Civic square in Manchester, England

Exchange Square is a civic square in Manchester, England. The square was created after the 1996 Manchester bombing by the IRA. This reconstruction included the structural relocation of two pubs to make room for the new Marks & Spencer store.

Today the square is a major shopping area including branches of high-end department stores Selfridges and Harvey Nichols, New Cathedral Street, the Corn Exchange and an entrance to the Manchester Arndale, one of the most-visited shopping centres in the United Kingdom.

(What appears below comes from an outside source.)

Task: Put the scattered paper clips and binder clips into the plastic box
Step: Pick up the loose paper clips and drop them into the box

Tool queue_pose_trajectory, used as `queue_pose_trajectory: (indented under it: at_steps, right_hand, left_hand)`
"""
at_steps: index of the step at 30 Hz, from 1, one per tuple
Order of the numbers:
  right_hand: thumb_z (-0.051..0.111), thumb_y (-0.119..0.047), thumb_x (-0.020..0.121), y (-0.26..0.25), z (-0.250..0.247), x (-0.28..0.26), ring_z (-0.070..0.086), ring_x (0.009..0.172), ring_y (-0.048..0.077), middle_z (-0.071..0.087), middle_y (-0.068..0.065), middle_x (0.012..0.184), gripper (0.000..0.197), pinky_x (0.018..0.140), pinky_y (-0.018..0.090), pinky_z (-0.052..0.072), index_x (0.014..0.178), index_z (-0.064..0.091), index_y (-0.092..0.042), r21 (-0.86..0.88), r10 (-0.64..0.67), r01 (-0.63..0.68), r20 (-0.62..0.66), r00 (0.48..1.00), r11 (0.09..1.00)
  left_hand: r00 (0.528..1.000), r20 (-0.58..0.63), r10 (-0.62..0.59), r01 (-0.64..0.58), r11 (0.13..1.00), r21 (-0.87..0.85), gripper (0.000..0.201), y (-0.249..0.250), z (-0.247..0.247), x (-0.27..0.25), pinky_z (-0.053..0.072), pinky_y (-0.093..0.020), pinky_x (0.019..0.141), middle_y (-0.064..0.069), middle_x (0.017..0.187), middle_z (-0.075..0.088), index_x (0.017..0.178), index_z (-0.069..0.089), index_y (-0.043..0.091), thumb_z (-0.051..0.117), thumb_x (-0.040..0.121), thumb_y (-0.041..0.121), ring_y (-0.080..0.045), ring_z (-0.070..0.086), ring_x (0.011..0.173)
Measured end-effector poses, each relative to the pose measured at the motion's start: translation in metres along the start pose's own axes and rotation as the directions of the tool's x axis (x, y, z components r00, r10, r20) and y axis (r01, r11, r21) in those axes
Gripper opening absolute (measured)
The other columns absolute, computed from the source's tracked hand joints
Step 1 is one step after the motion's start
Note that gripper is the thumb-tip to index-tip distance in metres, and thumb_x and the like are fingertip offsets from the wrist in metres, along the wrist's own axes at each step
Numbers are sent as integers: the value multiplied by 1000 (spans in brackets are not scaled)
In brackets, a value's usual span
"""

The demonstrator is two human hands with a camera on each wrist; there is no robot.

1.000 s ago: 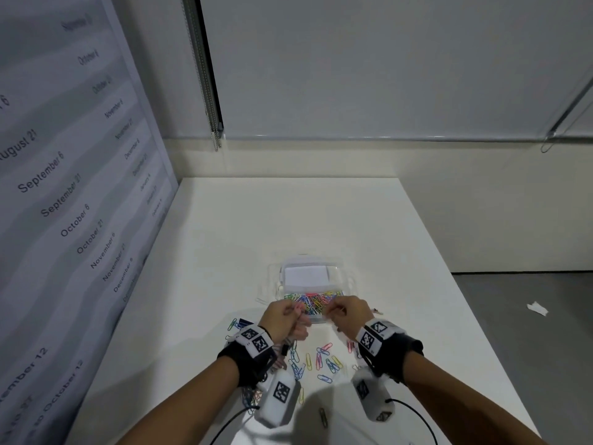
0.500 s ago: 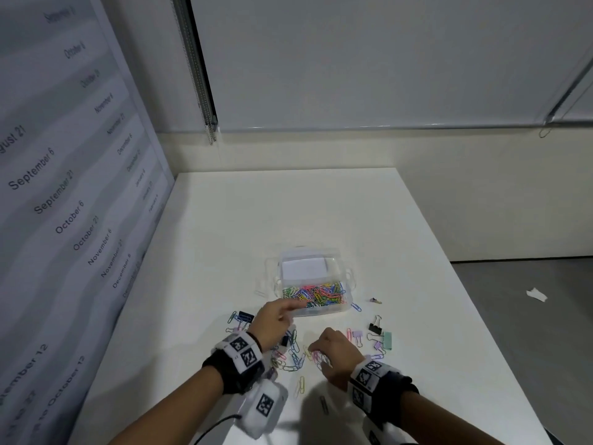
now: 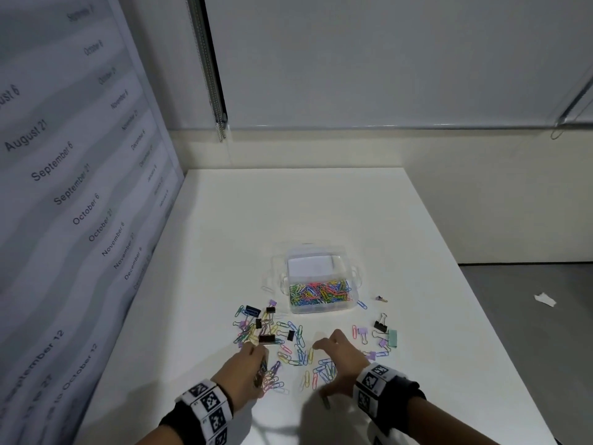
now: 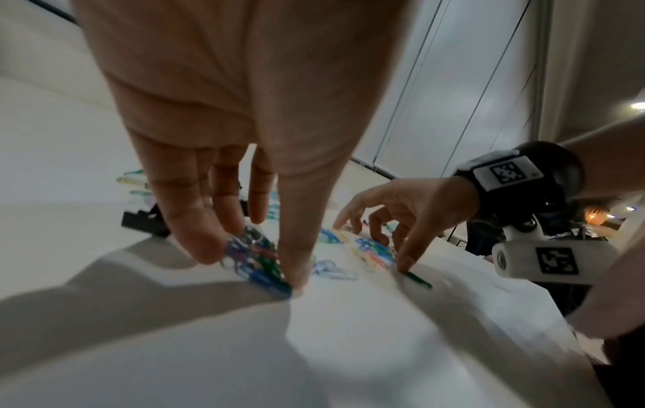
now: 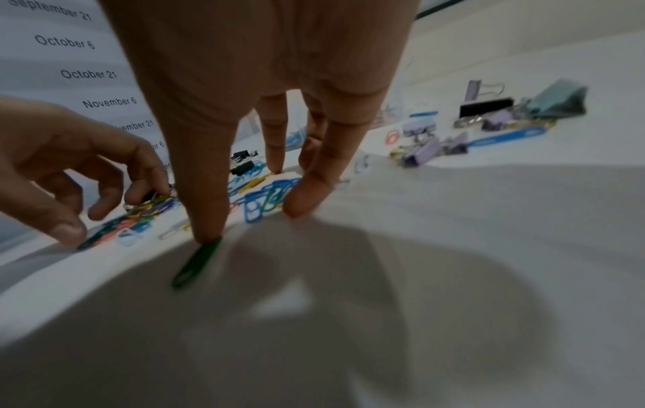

To the north lies the Printworks and Urbis, now home to the National Football Museum. To the west lies Shambles Square (with The Old Wellington Inn) and Manchester Cathedral. To the south is New Cathedral Street and the Royal Exchange.

==Transport==

The square is served by Exchange Square tram stop on the Manchester Metrolink network which opened in December 2015. The station provides a direct link to Oldham, Shaw & Crompton and Rochdale. Construction on the extension started in 2014 and the entire Second City Crossing scheme was opened on 26 February 2017.

==Wheel of Manchester==

A transportable Ferris wheel was first installed at Exchange Square in 2004, known as the Wheel of Manchester. This was dismantled and a second wheel was erected in May 2007. The most recently installed wheel, operated by Great City Attractions, had 42 passenger cars and was 60 m tall. A 91.4 m wheel was planned for 2008 but never constructed. In 2010, Manchester City Council proposed a 120 m wheel, to be operated by Great City Attractions, as a replacement for the existing transportable installation, which was installed at Piccadilly Gardens until 2015.